■ **Dataset**:
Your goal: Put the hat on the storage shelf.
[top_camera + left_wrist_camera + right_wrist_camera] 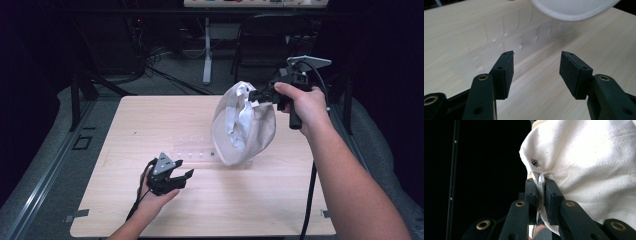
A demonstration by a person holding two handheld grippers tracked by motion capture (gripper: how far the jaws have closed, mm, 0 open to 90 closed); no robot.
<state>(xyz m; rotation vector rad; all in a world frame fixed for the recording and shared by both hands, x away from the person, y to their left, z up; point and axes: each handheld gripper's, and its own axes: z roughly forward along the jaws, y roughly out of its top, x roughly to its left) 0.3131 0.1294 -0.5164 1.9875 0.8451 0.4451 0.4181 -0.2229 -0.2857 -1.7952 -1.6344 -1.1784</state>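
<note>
Above the far right of the table (150, 215) I hold a cream cloth bag (243, 125) by its top edge; the right gripper (258, 95) is pinched tight on a fold. The bag looks soft and light, so a seam is the best grip. The left gripper (183, 175) rests low, near left, jaws wide and empty.

Both black two-jaw grippers, left gripper (181, 174) and right gripper (253, 96), carry grey three-cornered top plates, brass-ringed pivot holes, flat dark rubber pads (571, 71) and trailing black cables (307, 200). Forearms are unsleeved.
</note>
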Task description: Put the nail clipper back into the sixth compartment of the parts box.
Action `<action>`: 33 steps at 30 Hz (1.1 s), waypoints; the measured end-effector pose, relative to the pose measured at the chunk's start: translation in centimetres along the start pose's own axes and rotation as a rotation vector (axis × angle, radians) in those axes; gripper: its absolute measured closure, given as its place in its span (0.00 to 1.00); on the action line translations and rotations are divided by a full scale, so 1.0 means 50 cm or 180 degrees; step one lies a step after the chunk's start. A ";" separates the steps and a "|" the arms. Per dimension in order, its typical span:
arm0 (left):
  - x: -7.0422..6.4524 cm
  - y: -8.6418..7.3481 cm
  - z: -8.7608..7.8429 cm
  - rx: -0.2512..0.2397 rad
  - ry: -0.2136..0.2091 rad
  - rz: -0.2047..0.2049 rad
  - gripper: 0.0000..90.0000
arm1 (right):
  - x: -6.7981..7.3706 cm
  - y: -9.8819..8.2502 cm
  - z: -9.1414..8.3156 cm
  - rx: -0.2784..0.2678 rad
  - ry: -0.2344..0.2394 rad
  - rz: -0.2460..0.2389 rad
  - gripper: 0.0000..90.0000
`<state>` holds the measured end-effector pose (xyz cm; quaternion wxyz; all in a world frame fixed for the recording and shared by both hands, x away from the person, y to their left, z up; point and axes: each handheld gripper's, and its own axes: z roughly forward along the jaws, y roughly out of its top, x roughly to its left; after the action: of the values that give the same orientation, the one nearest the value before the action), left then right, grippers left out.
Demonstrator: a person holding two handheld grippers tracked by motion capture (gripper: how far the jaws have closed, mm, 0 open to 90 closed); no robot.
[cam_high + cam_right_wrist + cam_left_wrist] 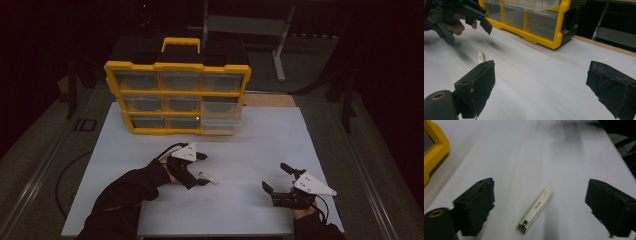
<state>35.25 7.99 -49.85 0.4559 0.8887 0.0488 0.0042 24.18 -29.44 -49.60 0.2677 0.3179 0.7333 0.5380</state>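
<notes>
From the high view, a yellow plastic organizer case with clear-fronted compartments (177, 97) stands upright at the far side of the white table sheet (250, 145); what its compartments hold cannot be made out. The left gripper (202, 169) sits with its jaws wide on either side of a small white flat nail clipper (208, 178) that lies on the sheet. The right gripper (280, 179) rests well apart to the right, jaws also wide and with nothing between them.

The left gripper view shows the clipper (536, 210) lying flat between the two black jaws, touched by neither, its metal end nearer the camera; a yellow corner of the case (434, 152) shows at the left edge.

The right gripper view shows the case's lower compartments (534, 21) close up, seemingly bare inside, and the clipper (481, 57) beyond its own spread jaws, below the left gripper (467, 27).
</notes>
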 end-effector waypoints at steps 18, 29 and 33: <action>0.022 -0.005 0.030 0.0557 -0.0184 0.0397 0.41 | 0.000 -0.003 0.003 0.0026 0.0041 0.0024 0.10; 0.027 0.005 0.046 0.0936 -0.0229 0.0619 0.58 | 0.000 -0.003 0.002 0.0038 0.0055 0.0036 0.10; 0.030 0.010 0.048 0.1013 -0.0270 0.0648 0.62 | 0.001 -0.004 0.004 0.0052 0.0049 0.0020 0.10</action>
<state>36.89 5.91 -50.88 0.3085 0.9493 -0.0606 0.0050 24.26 -29.35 -49.81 0.2578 0.3183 0.7387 0.5353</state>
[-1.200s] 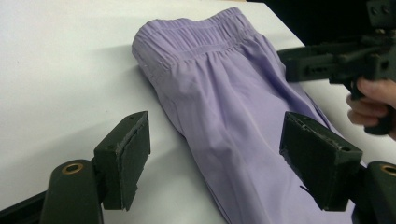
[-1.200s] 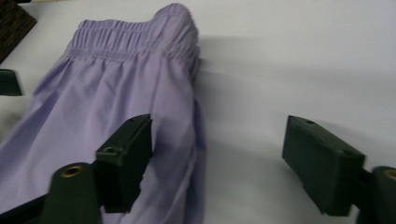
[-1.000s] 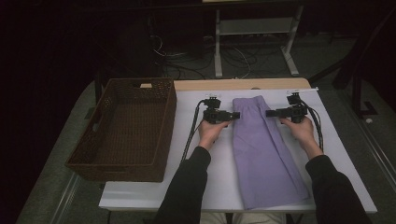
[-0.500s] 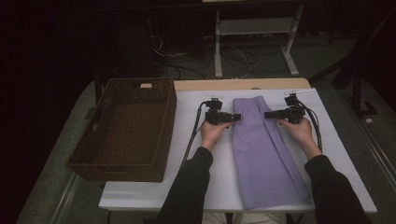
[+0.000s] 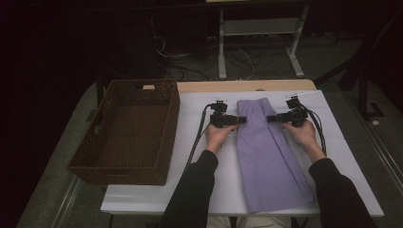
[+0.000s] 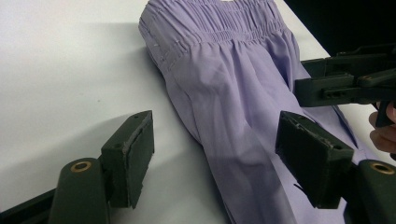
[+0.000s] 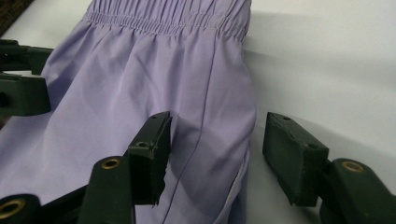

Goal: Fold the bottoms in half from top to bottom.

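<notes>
A purple garment (image 5: 268,161) lies folded lengthwise on the white table (image 5: 332,156), its gathered waistband (image 6: 224,23) at the far end. My left gripper (image 5: 242,119) rests at its left edge just below the waistband. It is open, and the cloth's edge (image 6: 201,126) lies between the jaws (image 6: 215,126) untouched. My right gripper (image 5: 270,118) faces it from the right side. Its jaws (image 7: 219,128) have just been opening and straddle the garment's right fold (image 7: 233,140) without pressing it. Each gripper view shows the other gripper across the cloth.
A brown wicker basket (image 5: 142,85) with nothing in it stands on the table's left half. Cables trail from both grippers over the table. A metal stand and floor cables lie in the dark beyond the far edge.
</notes>
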`<state>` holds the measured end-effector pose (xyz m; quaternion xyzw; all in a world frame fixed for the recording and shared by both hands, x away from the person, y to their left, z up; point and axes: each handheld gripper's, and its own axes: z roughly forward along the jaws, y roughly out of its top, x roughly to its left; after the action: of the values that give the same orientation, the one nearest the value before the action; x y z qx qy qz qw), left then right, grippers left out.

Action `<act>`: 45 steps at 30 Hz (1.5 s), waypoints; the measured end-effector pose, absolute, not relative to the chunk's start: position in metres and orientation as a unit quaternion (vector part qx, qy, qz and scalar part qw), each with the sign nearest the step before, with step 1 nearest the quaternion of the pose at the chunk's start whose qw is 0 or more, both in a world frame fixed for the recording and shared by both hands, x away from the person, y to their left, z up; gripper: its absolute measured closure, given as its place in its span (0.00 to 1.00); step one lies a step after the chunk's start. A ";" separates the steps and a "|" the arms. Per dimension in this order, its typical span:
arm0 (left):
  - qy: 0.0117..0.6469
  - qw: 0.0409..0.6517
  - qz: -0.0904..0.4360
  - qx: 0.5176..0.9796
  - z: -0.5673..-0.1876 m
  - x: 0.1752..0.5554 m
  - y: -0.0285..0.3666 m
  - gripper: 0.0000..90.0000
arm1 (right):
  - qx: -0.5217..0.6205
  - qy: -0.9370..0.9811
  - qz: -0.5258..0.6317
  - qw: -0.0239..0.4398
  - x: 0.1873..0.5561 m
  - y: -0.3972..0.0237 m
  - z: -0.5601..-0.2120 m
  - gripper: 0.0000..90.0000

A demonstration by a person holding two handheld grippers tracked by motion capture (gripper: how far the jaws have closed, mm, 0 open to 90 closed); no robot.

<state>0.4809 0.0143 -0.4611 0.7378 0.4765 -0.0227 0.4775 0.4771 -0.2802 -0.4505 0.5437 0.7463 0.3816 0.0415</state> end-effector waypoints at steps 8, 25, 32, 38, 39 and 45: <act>0.467 0.481 -0.036 0.741 -0.463 0.479 0.007 0.38 | 0.526 0.764 0.372 0.028 0.473 -0.273 -0.450 0.67; 0.485 0.434 -0.035 0.758 -0.462 0.481 -0.008 0.97 | 0.528 0.764 0.370 0.015 0.474 -0.274 -0.452 0.96; 0.471 0.442 -0.030 0.763 -0.458 0.481 -0.006 0.98 | 0.531 0.747 0.400 -0.013 0.472 -0.284 -0.450 0.96; 0.454 0.462 -0.026 0.762 -0.445 0.479 -0.001 0.98 | 0.527 0.733 0.429 -0.026 0.469 -0.291 -0.442 0.96; 0.450 0.464 -0.026 0.762 -0.442 0.478 -0.001 0.98 | 0.526 0.731 0.433 -0.028 0.468 -0.292 -0.441 0.96; 0.435 0.473 -0.022 0.766 -0.432 0.473 0.001 0.98 | 0.520 0.726 0.450 -0.028 0.460 -0.295 -0.434 0.96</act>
<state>0.4726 0.0008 -0.4317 0.7660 0.4348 -0.0224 0.4730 0.4600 -0.2954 -0.4339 0.5198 0.7257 0.4498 -0.0282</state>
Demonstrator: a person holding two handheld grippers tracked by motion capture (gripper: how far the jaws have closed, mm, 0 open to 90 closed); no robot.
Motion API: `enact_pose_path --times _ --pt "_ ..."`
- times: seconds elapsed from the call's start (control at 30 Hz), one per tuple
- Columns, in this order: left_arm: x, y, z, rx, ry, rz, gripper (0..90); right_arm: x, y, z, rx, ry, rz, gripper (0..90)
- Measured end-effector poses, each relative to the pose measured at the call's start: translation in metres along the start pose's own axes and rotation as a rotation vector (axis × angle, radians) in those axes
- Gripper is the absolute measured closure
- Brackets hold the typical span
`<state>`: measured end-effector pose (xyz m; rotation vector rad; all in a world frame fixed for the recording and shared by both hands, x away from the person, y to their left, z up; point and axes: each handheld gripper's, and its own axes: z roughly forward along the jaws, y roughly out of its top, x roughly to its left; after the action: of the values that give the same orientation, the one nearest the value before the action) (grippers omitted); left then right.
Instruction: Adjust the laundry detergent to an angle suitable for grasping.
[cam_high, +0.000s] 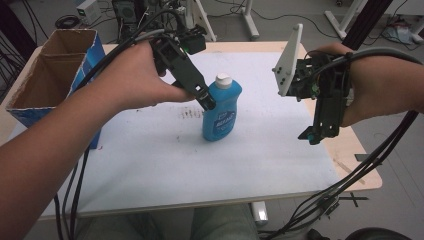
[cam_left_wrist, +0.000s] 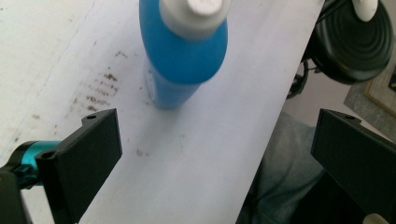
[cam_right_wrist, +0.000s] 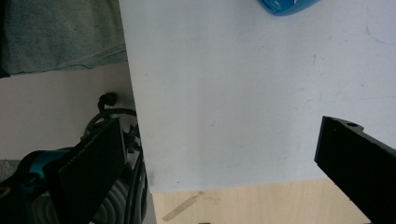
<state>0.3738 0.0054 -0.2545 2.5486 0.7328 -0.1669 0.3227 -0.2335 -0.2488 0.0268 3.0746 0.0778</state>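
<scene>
Forearms of the person come in from the bottom of the high view, each hand carrying one tool. On the left, the left tool (cam_high: 206, 98) hangs just beside the blue bottle (cam_high: 221, 107), at the level of its shoulder; in the left gripper view its jaws stand wide apart, with the bottle ahead of them and not yet between them. Over the right edge of the bench, the right tool (cam_high: 312, 135) points downward, well apart from the bottle, its jaws also spread with nothing in them.

My judgement is that the step in hand is the approach for grasping the bottle. The next move calls for bringing the left jaws around the body below the white cap (cam_high: 223, 80) and then closing, gently, because the bottle stands upright and could tip.

A white sheet covers the bench (cam_high: 165, 165), with some small brown stains near the bottle. An open cardboard box (cam_high: 47, 75) stands at the far left corner. Behind, the floor carries cables and equipment stands.
</scene>
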Motion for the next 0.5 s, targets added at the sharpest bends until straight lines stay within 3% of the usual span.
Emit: enact_pose_path --times 0.5 --pt "0.003 0.020 0.036 -0.015 -0.003 -0.018 1.8 0.000 -0.002 0.001 -0.003 0.003 0.000 1.0"
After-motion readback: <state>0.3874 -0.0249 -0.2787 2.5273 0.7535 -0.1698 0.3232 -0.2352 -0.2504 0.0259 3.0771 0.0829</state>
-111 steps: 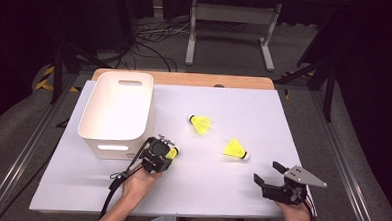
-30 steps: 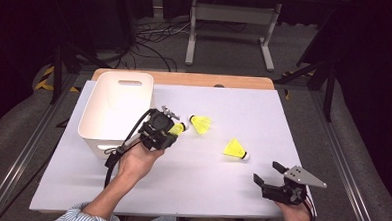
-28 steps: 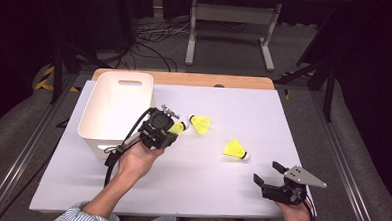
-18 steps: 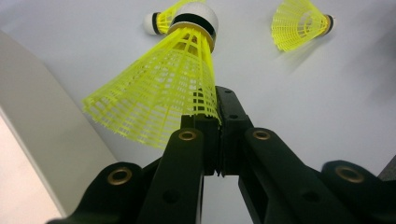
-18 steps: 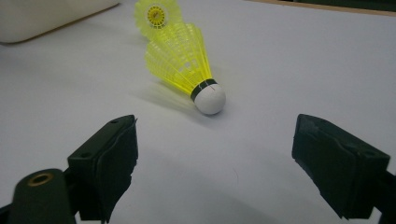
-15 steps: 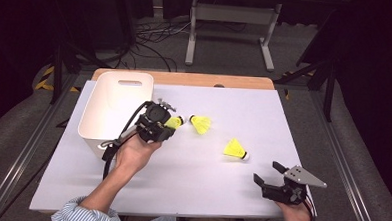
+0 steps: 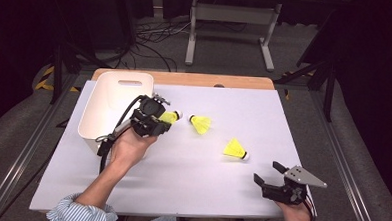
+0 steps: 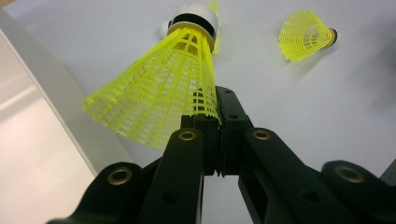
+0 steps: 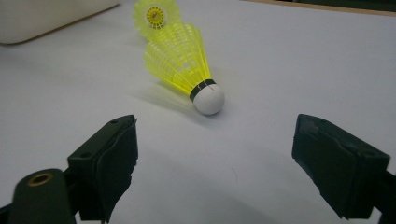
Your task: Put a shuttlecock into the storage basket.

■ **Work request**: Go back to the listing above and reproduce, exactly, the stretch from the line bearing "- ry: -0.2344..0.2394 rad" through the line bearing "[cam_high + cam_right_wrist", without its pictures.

■ **Written response**:
  - ry: -0.2344..0.2394 rad
  - rz: -0.2460..0.2389 rad
  - gripper: 0.0000..90.0000
`<state>` holds the measured end-effector pose (xyz cm; quaternion wxyz; all in a world frame fixed for the recording and shared by both hands, x away from the person, y to their left, z up; point and axes: each handheld gripper's, and its own axes: z roughly forward along the jaws, y roughly out of its top, x roughly to its left; after the action: of the values that give the same orientation, the one nearest the value before the action), left then right, grippers left out.
Demonstrator: a person holding two handheld grippers tracked by motion capture (gripper: how far the jaws have closed, mm, 0 open to 90 closed); no robot.
[cam_high + cam_right_wrist + cam_left_wrist] 

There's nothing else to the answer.